-- WHAT YOU SHOULD DO --
Find all the lines in the material below with the word "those", and copy them.

* * *

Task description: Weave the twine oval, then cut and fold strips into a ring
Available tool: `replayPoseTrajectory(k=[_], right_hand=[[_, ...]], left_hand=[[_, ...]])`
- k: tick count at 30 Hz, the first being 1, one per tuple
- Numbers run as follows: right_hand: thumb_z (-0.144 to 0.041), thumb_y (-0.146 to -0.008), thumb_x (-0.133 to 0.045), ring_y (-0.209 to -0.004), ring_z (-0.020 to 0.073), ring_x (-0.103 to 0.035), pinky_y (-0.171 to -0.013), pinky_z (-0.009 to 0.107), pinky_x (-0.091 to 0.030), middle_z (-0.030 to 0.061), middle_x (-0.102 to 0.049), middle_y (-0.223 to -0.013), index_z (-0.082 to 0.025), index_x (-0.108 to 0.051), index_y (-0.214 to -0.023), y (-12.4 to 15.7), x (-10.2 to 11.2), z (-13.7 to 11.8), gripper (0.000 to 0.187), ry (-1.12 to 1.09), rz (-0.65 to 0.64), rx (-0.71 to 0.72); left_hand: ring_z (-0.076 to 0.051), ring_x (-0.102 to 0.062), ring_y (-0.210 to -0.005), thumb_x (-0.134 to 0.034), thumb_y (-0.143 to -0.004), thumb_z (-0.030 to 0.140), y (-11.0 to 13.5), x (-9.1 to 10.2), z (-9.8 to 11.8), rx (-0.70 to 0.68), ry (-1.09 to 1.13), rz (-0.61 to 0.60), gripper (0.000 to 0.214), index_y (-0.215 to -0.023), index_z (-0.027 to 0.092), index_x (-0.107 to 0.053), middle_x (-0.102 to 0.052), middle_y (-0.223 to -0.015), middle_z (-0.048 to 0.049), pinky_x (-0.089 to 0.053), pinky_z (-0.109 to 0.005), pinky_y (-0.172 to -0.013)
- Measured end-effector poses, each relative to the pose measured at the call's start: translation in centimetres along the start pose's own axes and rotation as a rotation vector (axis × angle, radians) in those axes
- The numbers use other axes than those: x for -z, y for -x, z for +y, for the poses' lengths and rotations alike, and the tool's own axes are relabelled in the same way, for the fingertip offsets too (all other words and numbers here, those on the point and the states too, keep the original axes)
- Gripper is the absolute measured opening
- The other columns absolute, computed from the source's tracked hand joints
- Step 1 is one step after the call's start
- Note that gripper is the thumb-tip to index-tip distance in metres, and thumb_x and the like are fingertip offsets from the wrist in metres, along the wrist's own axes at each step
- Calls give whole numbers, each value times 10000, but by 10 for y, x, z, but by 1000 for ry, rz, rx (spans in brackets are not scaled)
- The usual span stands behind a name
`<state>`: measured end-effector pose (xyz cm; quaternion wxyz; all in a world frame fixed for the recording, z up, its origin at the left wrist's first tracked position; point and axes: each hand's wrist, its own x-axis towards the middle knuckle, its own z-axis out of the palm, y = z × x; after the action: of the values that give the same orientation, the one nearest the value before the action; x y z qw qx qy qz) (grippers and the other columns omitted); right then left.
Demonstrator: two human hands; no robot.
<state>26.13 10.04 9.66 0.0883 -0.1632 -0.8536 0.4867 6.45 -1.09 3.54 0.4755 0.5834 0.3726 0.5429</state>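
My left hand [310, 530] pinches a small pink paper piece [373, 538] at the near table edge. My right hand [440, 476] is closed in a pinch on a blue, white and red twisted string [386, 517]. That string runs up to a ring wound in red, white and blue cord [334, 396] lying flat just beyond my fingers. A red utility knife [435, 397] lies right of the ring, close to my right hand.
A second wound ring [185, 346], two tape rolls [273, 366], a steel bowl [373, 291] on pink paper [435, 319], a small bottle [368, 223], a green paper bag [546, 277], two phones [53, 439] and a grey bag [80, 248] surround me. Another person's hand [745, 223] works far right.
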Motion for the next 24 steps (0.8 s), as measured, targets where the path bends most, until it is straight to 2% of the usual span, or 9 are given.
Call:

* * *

-- FINAL ANSWER --
- Measured end-effector poses, each relative to the pose measured at the call's start: translation in centimetres along the start pose's own axes and rotation as a rotation vector (axis × angle, radians) in those axes
- The numbers use other axes than those: x for -z, y for -x, z for +y, for the poses' lengths and rotations alike, and the tool's own axes are relabelled in the same way, for the fingertip offsets too (all other words and numbers here, those on the point and the states too, keep the original axes)

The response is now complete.